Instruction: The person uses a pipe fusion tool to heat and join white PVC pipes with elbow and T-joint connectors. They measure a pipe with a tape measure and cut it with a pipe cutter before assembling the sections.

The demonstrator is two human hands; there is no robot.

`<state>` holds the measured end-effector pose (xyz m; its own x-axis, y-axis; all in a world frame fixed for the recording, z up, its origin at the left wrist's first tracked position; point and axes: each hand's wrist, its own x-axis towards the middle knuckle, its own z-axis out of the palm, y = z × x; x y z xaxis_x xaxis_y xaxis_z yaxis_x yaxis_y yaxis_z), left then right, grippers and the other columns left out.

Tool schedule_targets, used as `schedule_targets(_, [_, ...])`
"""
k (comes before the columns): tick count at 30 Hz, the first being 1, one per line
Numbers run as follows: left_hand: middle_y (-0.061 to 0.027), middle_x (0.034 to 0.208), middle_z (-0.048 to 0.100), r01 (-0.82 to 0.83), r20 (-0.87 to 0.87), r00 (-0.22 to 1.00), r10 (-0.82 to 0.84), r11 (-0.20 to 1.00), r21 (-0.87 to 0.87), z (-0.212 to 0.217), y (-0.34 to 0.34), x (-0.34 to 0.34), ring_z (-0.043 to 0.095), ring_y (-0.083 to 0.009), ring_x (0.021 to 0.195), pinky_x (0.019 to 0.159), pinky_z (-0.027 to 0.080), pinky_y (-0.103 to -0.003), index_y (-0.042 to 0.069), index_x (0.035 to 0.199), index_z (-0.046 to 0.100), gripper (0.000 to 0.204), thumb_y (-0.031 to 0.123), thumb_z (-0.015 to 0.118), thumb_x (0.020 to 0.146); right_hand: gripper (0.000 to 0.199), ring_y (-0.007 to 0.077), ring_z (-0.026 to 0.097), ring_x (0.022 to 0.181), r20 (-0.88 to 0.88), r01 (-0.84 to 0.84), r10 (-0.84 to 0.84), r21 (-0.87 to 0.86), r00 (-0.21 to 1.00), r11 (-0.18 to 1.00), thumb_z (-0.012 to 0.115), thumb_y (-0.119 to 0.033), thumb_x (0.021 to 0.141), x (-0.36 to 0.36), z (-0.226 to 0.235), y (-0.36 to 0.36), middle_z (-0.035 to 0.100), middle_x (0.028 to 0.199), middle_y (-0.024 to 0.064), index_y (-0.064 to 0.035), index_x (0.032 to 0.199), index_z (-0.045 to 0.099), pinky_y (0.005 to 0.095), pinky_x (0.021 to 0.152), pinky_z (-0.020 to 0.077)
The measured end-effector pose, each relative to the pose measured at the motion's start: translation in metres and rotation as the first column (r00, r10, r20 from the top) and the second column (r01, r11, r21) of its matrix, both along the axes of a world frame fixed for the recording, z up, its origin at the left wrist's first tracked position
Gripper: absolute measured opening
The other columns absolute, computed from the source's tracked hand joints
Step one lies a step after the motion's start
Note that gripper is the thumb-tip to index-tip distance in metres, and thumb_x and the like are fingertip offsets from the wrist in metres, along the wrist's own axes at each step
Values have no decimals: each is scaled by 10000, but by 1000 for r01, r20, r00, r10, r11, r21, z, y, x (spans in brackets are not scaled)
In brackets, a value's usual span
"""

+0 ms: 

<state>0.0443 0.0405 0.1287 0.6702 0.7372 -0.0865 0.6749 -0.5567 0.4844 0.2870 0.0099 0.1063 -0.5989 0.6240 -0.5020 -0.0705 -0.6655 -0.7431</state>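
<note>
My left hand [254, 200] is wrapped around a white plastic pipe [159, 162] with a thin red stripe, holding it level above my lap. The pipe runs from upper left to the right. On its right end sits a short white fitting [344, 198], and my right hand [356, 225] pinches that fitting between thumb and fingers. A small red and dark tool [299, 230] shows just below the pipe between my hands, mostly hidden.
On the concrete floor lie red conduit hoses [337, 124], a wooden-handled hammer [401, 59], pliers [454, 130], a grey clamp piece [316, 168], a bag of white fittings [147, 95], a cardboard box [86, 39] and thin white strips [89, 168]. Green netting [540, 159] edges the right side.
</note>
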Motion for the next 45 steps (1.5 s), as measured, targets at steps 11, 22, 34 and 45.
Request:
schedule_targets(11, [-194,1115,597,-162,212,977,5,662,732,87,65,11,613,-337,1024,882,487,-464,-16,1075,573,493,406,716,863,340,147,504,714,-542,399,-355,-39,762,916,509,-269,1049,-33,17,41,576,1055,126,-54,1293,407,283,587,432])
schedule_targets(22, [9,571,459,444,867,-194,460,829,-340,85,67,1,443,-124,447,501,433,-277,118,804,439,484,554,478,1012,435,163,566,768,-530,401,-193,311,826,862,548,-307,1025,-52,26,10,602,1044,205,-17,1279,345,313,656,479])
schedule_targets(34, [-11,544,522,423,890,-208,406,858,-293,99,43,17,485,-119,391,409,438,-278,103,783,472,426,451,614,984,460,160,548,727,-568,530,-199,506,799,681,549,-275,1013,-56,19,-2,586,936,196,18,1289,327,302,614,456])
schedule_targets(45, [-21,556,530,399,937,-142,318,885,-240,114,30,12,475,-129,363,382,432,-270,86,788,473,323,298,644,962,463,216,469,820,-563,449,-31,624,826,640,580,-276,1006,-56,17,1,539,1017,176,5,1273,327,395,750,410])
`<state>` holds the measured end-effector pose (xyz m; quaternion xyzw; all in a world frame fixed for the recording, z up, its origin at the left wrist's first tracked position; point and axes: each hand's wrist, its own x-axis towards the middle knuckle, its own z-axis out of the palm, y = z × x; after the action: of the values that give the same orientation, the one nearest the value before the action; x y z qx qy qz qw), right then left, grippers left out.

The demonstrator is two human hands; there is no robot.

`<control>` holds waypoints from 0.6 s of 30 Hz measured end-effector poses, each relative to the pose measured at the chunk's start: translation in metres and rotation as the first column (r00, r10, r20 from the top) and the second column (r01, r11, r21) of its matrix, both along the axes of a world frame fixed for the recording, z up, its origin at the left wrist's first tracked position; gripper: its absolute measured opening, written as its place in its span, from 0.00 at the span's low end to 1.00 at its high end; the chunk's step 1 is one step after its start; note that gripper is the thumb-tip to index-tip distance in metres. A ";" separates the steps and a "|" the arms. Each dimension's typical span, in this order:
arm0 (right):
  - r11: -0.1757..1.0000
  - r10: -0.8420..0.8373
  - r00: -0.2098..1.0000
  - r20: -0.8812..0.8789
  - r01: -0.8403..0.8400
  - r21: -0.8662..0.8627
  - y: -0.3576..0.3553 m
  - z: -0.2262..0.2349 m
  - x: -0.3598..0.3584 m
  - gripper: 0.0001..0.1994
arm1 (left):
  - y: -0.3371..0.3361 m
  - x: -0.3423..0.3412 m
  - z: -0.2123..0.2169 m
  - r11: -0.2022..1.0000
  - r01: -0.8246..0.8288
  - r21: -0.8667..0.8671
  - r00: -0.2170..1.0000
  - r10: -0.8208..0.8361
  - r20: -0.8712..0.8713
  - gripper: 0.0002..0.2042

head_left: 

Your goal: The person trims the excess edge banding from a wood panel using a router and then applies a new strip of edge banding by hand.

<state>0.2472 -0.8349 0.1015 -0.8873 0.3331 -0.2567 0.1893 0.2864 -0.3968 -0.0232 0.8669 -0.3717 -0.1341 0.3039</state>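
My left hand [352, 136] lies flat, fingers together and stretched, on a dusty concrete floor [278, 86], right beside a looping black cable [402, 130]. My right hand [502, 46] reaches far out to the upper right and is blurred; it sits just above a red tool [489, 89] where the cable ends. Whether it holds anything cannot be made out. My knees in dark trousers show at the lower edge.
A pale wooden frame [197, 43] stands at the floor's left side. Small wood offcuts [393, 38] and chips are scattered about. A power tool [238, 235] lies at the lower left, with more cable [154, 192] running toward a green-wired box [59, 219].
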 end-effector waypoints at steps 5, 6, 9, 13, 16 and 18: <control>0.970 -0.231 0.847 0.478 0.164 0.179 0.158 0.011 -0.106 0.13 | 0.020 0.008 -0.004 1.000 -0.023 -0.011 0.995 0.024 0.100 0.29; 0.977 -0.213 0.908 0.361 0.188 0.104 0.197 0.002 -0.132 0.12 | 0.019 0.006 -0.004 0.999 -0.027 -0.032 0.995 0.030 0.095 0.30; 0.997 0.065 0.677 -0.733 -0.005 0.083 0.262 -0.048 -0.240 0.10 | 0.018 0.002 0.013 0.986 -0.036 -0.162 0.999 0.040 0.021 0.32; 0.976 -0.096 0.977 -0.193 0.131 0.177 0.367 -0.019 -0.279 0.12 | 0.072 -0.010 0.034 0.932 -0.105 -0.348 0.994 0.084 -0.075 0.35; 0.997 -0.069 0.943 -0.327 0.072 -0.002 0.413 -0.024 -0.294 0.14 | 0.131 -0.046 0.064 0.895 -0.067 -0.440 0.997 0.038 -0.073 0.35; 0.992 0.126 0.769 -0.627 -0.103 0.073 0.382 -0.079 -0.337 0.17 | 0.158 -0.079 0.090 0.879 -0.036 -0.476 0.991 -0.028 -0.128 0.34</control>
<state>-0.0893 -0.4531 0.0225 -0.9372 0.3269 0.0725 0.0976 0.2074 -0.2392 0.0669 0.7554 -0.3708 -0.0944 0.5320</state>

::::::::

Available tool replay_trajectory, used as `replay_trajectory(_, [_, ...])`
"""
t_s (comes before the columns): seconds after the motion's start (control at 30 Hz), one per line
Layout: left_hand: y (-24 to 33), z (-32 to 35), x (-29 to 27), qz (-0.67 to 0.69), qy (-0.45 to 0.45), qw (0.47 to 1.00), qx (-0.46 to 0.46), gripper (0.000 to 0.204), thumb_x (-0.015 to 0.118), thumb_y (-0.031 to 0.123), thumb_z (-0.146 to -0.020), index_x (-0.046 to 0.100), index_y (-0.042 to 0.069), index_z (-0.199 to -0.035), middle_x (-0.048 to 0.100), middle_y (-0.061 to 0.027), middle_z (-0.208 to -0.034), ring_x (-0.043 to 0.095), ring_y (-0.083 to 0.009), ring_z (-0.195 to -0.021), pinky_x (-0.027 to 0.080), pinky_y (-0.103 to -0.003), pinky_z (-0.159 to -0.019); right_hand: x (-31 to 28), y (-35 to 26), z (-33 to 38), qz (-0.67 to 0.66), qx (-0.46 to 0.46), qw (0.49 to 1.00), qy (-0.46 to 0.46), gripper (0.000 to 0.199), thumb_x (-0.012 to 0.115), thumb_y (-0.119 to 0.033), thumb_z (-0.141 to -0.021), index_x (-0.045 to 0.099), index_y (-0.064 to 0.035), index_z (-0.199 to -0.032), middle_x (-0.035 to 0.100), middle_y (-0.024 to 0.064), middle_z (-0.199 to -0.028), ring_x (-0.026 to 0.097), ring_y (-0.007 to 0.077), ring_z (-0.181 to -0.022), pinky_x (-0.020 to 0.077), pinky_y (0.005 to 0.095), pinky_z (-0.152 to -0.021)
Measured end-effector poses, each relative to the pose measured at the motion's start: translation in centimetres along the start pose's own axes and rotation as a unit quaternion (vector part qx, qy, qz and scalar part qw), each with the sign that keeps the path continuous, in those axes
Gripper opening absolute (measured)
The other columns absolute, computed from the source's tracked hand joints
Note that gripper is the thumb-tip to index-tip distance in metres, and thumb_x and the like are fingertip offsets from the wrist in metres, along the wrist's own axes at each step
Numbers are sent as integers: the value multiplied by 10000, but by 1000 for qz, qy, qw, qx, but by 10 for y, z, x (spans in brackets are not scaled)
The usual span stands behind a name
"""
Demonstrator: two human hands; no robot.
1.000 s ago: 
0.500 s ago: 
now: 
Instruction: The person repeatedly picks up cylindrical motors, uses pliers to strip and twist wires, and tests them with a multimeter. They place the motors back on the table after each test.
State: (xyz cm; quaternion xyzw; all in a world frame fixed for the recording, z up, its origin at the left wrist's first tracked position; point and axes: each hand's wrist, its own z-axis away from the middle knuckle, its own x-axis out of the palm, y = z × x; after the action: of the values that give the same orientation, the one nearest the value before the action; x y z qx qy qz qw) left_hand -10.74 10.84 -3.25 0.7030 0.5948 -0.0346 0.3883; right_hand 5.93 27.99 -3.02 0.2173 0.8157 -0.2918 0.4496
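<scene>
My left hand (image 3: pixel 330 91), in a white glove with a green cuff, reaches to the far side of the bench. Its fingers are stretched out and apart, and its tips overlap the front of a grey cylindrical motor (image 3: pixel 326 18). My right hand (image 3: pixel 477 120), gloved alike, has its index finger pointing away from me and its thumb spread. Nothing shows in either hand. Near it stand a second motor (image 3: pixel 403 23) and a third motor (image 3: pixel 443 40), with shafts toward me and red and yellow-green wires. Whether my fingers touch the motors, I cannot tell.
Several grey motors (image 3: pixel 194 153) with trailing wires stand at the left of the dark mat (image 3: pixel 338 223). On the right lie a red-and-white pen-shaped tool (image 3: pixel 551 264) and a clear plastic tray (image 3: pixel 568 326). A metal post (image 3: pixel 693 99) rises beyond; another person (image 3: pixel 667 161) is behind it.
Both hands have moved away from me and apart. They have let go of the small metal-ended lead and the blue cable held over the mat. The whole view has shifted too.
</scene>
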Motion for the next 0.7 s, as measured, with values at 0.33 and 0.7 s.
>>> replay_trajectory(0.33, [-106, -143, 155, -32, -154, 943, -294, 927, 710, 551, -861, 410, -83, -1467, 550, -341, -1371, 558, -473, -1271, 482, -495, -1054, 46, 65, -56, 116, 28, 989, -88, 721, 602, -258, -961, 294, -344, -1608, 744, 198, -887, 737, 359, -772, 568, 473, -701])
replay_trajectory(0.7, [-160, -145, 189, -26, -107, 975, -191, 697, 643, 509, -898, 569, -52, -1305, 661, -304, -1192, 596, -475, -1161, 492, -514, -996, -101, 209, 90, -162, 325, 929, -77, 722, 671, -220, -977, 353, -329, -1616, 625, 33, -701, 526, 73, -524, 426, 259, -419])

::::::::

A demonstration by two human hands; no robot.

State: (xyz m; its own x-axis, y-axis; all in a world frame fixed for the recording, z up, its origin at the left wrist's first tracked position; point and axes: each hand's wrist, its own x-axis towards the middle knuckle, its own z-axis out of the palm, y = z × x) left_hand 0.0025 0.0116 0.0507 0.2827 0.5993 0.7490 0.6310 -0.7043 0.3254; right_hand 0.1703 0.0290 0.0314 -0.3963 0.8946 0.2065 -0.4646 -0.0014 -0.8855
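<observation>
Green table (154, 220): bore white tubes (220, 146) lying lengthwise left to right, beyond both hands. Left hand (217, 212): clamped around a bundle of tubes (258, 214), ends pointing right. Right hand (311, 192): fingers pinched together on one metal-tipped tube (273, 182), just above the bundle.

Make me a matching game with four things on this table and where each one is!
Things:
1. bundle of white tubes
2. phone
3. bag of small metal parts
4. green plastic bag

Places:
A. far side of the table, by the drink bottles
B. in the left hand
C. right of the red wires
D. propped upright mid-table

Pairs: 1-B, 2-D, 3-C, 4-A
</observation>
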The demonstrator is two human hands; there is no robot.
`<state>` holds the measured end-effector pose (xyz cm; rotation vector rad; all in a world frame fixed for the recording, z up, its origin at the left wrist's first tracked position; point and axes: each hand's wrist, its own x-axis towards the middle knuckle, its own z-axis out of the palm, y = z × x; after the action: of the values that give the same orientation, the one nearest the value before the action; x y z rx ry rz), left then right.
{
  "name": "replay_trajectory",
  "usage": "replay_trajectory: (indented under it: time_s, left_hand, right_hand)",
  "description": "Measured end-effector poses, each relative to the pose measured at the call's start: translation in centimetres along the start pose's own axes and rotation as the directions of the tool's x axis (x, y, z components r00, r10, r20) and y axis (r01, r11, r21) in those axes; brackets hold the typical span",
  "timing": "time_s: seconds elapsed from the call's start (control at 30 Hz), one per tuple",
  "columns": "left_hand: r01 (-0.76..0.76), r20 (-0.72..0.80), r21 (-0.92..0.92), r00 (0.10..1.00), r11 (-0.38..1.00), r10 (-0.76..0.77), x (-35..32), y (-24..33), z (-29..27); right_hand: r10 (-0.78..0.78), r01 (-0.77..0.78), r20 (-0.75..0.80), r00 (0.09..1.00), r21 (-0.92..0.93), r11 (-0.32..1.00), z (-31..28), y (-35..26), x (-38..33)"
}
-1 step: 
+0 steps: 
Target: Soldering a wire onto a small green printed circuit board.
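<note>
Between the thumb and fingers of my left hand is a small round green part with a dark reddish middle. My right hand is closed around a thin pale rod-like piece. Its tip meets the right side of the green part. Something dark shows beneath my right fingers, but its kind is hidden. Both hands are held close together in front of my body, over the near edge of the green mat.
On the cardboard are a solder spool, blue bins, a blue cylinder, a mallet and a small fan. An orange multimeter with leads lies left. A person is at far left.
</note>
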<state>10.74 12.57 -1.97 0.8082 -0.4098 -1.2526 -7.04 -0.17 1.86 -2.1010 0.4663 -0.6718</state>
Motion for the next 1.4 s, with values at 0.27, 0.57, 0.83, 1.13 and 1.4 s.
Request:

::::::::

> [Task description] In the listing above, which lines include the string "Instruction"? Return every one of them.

> [Answer]
Instruction: The person uses a pipe fusion tool to heat and join white PVC pipes with elbow and T-joint connectors. They measure a pipe with a tape measure and cut it with a pipe cutter before assembling the sections.
Instruction: The person repeatedly picks up cylindrical motors, uses pliers to strip and twist wires, and tests them with a multimeter. They place the motors back on the table after each test.

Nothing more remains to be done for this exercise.